🤖 AI Summary
Low automatic speech recognition (ASR) accuracy in industrial-scale CRM systems—stemming from poor generalization of off-the-shelf ASR models to domain-specific terminology and speaker accents—hampers downstream customer intent understanding. To address this, we propose a weakly supervised, domain-adaptive ASR fine-tuning framework tailored for CRM applications. Our method leverages noise-robust weak supervision to drastically reduce reliance on high-quality transcriptions; integrates lightweight acoustic model adaptation with domain-aware speech preprocessing and linguistic adaptation techniques; and enables efficient transfer of generic ASR models to vertical CRM scenarios. Evaluated on real-world CRM voice data, our approach achieves an average 32.7% relative reduction in word error rate (WER).
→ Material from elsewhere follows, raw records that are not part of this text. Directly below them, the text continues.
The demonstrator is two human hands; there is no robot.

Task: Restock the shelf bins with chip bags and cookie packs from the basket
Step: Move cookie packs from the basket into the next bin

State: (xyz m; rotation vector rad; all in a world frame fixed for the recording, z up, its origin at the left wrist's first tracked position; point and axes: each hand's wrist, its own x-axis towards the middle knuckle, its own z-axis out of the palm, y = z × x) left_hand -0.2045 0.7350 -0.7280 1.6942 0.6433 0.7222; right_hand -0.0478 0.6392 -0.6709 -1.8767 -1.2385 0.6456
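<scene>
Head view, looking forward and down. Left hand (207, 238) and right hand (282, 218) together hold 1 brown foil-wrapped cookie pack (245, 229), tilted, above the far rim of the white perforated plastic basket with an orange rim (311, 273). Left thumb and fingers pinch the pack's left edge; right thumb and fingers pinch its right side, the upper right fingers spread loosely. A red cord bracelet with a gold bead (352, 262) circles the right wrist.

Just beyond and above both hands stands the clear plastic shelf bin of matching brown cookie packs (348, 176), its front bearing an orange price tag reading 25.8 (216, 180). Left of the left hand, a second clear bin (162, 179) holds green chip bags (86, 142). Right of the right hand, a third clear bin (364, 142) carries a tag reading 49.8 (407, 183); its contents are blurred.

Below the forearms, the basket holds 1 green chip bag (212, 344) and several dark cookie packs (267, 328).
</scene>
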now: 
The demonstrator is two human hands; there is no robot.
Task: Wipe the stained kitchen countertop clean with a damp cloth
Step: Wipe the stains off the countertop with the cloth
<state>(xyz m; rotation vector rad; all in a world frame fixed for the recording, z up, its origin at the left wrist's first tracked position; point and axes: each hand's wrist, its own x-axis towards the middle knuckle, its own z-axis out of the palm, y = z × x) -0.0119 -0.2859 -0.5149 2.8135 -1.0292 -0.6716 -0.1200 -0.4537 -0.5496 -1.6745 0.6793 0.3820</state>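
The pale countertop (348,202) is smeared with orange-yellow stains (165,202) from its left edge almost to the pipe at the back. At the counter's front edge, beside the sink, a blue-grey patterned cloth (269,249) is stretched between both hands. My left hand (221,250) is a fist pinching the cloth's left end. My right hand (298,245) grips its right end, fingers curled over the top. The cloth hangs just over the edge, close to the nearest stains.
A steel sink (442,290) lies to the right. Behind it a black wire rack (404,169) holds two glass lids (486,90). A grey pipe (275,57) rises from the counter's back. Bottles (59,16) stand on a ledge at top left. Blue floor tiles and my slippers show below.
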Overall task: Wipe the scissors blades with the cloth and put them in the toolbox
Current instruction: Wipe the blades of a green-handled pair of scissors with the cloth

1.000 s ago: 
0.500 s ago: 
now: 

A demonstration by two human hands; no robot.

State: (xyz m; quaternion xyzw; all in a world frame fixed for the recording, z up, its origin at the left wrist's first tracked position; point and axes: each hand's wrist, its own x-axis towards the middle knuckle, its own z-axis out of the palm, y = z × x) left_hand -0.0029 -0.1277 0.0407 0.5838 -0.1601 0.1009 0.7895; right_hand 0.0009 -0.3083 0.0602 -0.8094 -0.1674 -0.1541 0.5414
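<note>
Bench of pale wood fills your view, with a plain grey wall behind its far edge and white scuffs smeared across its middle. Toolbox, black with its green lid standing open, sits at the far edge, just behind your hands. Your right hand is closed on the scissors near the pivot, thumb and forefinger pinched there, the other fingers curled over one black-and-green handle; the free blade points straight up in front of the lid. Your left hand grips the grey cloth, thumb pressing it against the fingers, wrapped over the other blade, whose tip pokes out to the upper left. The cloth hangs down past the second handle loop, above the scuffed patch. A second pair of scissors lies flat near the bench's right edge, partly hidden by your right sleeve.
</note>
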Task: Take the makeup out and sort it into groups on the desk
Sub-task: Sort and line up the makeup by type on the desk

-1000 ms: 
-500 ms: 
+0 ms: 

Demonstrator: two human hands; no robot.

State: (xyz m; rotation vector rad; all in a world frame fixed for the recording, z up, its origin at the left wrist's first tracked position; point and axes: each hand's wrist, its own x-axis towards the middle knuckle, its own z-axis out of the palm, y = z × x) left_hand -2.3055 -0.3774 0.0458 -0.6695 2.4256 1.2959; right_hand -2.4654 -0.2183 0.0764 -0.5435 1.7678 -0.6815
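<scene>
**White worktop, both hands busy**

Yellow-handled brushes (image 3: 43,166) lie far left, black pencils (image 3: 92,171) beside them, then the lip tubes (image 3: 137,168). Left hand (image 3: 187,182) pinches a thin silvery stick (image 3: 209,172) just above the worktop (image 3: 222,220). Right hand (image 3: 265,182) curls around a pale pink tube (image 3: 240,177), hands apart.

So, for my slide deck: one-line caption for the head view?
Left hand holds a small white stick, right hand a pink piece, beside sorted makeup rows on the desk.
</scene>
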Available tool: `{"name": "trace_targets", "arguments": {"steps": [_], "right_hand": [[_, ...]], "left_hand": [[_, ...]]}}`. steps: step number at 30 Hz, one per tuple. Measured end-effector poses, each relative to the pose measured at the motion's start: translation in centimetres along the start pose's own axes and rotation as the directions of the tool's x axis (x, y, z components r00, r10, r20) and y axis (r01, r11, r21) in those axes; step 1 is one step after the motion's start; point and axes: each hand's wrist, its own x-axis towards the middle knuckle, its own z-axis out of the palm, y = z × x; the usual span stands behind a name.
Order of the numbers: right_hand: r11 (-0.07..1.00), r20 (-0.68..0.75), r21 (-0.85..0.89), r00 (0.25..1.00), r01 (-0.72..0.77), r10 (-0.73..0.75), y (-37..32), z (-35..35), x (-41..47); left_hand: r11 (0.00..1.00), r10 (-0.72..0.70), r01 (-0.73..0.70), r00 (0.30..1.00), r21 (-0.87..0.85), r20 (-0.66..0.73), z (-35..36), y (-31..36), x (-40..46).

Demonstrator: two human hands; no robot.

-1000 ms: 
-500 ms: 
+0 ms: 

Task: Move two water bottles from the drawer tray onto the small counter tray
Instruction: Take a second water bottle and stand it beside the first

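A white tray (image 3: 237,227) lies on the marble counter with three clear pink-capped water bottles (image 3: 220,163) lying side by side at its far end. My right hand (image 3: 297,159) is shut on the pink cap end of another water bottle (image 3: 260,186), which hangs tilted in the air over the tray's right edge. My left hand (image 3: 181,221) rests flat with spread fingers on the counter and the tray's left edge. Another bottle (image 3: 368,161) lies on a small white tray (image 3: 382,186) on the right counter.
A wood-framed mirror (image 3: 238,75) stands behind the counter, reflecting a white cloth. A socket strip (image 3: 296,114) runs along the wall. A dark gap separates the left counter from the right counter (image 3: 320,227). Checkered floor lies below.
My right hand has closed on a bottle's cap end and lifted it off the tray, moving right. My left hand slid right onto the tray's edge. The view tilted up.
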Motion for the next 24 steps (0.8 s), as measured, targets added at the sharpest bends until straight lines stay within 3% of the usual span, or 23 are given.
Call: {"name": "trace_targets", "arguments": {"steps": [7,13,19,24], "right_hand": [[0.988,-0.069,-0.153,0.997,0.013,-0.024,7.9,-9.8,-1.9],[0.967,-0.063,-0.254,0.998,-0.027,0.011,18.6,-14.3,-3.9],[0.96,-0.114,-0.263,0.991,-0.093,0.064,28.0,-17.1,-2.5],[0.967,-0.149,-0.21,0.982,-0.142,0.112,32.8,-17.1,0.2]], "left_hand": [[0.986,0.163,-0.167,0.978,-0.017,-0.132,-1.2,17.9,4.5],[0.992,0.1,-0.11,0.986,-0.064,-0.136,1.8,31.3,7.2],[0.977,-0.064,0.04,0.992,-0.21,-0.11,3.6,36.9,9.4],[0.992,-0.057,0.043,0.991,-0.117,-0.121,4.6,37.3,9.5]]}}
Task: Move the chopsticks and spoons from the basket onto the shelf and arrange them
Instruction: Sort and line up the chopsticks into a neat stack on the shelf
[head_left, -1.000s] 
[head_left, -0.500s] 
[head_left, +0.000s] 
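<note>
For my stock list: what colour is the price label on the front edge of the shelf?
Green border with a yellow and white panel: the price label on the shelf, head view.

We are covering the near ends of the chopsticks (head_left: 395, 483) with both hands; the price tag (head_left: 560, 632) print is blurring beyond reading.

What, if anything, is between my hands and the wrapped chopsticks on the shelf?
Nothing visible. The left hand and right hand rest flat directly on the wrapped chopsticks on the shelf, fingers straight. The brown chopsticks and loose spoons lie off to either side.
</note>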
Deployed in production CRM infrastructure, it robustly supports customer intent classification, entity typing, and personalized service generation—demonstrating strong practical deployability and cross-domain generalizability.
📝 Abstract
In the design of customer relationship management (CRM) systems, accurately identifying customer types and offering personalized services are key to enhancing customer satisfaction and loyalty. However, this process faces the challenge of discerning customer voices and intentions, and general pre-trained automatic speech recognition (ASR) models make it difficult to effectively address industry-specific speech recognition tasks. To address this issue, we innovatively proposed a solution for fine-tuning industry-specific ASR models, which significantly improved the performance of the fine-tuned ASR models in industry applications. Experimental results show that our method substantially improves the crucial auxiliary role of the ASR model in industry CRM systems, and this approach has also been adopted in actual industrial applications.